Non è un allarme, ma un’ecatombe. Nella giornata mondiale per la lotta l’AIDS sono numeri, elevati, alti, preoccupanti a mandare un solo messaggio: l’HIV è un problema globale.
Le cifre arrivano dalla World Health Organization che parla di 36,7 milioni di casi accertati di HIV alla fine del 2016 con 1 milione di decessi dovuti a problemi di salute legati alla malattia. In Italia la situazione, così come illustrata dall’Istituto Superiore di Sanità, non permette di abbassare la guardia: 3451 sono state infatti le nuove diagnosi di infezione in Italia con una percentuale di diminuzione dei casi che però è stata minima per quanto riguarda gli under 25.
Negli anni si osserva un aumento dell’età mediana alla diagnosi, nonché un cambiamento delle modalità di trasmissione: diminuisce la proporzione di consumatori di sostanze per via iniettiva, ma aumenta la proporzione dei casi attribuibili a trasmissione sessuale, in particolare tra maschi che fanno sesso con maschi (msm). Il registro nazionale Aids è attivo sin dall’inizio degli anni ottanta. “Nel 2015”, sostiene il rapporto dell’Istituto superiore di Sanità, “sono stati segnalati al centro operativo 789 casi, pari a un’incidenza di 1,4 nuovi casi per centomila residenti. Oltre il 50 per cento dei casi di Aids segnalati nel 2015 era costituito da persone che non sapevano di essere hiv-positive”.
Secondo il rapporto “la maggioranza delle nuove diagnosi di infezione da hiv è attribuibile a rapporti sessuali senza preservativo, che costituiscono l’84,1 per cento di tutte le segnalazioni (eterosessuali 43,2 per cento; msm 40,9 per cento)”. La percentuale è arrivata all’85,5 per cento (eterosessuali 44,9 per cento; msm 40,6 per cento).
In Italia regna il deserto politico-legislativo.
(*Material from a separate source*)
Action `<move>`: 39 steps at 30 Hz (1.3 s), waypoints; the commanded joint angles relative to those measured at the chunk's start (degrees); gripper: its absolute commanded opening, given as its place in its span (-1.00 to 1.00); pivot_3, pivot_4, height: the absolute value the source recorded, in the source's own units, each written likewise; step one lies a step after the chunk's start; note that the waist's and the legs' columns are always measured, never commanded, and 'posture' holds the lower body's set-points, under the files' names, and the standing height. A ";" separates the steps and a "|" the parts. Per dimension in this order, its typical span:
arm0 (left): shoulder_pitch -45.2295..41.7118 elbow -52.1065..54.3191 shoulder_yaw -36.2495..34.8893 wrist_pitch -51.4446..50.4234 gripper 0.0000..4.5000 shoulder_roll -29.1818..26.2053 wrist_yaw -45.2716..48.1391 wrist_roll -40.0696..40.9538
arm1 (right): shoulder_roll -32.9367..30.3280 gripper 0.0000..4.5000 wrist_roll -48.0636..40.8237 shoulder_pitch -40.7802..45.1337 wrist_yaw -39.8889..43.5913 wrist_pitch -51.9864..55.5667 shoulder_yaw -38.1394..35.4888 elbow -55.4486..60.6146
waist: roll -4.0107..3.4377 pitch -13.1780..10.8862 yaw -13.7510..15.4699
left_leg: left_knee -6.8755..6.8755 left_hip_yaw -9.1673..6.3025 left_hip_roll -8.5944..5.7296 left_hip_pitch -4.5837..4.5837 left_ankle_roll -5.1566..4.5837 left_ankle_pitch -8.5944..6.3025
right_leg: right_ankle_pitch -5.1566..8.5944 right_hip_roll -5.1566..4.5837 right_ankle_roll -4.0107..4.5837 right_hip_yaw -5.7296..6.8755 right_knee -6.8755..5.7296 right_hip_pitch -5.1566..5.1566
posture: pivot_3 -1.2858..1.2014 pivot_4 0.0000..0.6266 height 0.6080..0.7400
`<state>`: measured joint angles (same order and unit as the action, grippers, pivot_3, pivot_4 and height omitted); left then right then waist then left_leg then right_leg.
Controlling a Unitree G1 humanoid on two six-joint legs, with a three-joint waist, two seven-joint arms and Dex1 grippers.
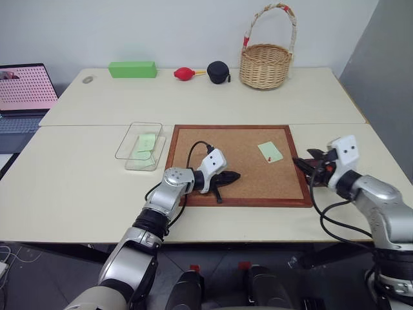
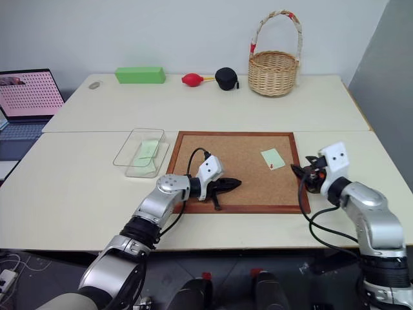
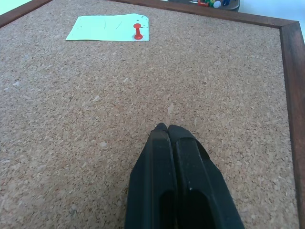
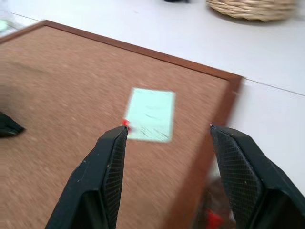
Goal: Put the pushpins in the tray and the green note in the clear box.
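The pale green note lies on the right part of the corkboard, held by a red pushpin near its front edge. The pushpin stands upright on the note. My right gripper is open, low over the board's right frame and pointing at the note. The tray is mostly hidden under it; a dark blurred patch with a red spot shows below the fingers. My left gripper is shut and empty over the board's front left. The clear box sits left of the board.
Another green slip lies inside the clear box. Along the table's back stand a bright green block, a red blower, a black pouch and a wicker basket. A laptop is at far left.
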<state>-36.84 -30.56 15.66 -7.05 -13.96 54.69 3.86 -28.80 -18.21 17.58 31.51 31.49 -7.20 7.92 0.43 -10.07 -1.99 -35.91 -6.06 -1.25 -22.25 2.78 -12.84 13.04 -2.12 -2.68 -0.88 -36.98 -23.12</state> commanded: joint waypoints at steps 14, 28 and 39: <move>2.93 -2.62 2.19 -2.49 -1.00 -1.05 0.22 -2.59 | 8.73 0.12 9.18 11.95 -2.84 -14.82 7.38 -25.76 | 0.02 0.02 -0.04 | 0.03 0.01 0.00 0.05 0.00 0.00 | -0.01 0.01 0.02 -0.02 -0.04 -0.01 | 0.03 -0.52 1.00; 3.20 -1.96 2.32 -2.85 -1.00 -0.82 0.21 -2.42 | 9.37 -1.00 8.22 10.60 -1.82 -15.26 6.35 -23.91 | 0.01 0.02 -0.05 | 0.03 0.01 0.01 0.06 0.00 0.00 | -0.01 0.01 0.02 -0.03 -0.06 -0.01 | 0.03 -0.52 1.00; 2.94 -2.46 0.76 -2.73 -1.00 -0.07 -1.35 -1.65 | 8.32 -1.00 7.54 12.15 0.74 -13.93 7.47 -14.68 | 0.00 0.02 -0.15 | 0.04 0.00 0.01 0.06 0.00 0.00 | -0.01 0.01 0.02 -0.02 -0.06 -0.02 | 0.03 -0.52 1.00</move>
<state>-36.17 -29.63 15.34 -7.28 -14.01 54.19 3.91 -19.83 -9.77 28.29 31.44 17.47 0.73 -10.86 0.44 -10.05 -2.13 -35.87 -6.07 -1.24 -22.19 2.78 -12.84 13.03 -2.11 -2.66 -0.90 -37.04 -23.13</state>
Mentre altrove si parla di rispetto della persona sieropositiva (lotta allo stigma sociale), di campagne, di Profilassi Pre-Esposizione (PrEp), di preservativo, educazione sessuale nelle scuole e di riduzione del rischio. In Italia non esiste una proposta di legge sul tema.
Non solo. Le persone sieropositive al virus dell’HIV vengono colpite due volte, dal pregiudizio sociale. Dalla pubblicità progresso con l’alone viola poco è cambiato. Era la fine degli anni ottanta e lo slogan “se lo conosci lo eviti, se lo conosci non ti uccide” chiudeva una quarantina di secondi, giudicati all’epoca ansiogeni e minacciosi.
Oggi, forse, è pure peggio. Se la ricerca e la medicina consentono a chi ha contratto il virus di vivere bene e a lungo, la prevenzione e la “normalizzazione” sociale rimandano a decenni fa. Rimandano all’inizio di un’epidemia in cui il pregiudizio comune faceva apparire la persona sieropositiva come colpita addirittura da una sorta di punizione per una presunta immoralità nella condotta di vita.
In altre parole, se oggettivamente l’hiv è ormai paragonabile a una malattia cronica contenibile e compatibile con un’alta qualità della vita, soggettivamente la colpa e la vergogna sono indelebili quanto quell’alone viola. Ed è proprio il miglioramento medico che ha contribuito alla contraddizione tra l’aspetto sanitario e la percezione. Prima si moriva, ora si vive a lungo ma lo stigma è un peso aggravato dall’ignoranza e dalla scarsa iniziativa istituzionale. Un peso, soprattutto, evitabile e per questo ancora più intollerabile.
Una riflessione a parte meriterebbe il rapporto Unicef che segnala nel 2016, 120.000 bambini sotto i 14 anni morti per cause legate all’Aids, e ogni ora 18 sono i bambini colpiti da Hiv.
Secondo le proiezioni dello Statistical Update on Children and AIDS 2017 (Aggiornamento statistico sui bambini e l’AIDS) dell’Unicef, lanciato oggi in occasione della Giornata Mondiale contro l’Aids, se questa tendenza dovesse persistere, nel 2030 sarebbero 3,5 milioni i nuovi casi di adolescenti colpiti da Hiv. Il controllo e la cura pediatrica dell’Hiv, denuncia l’Unicef, sono indietro: solo il 43% dei bambini esposti all’Hiv riceve controlli durante i primi due mesi di vita, come raccomandato, e la stessa percentuale di bambini con Hiv riceve cure antiretrovirali salvavita.
In occasione di questa giornata le associazioni LGBTI italiane in collaborazione con LILA (Lega Italiana per la lotta all’AIDS) hanno organizzato diverse campagne di sensibilizzazione su tutto il territorio fondate sui pilastri legati alla prevenzione, alla profilassi e alla rimozione dello stigma delle persone sieropositive.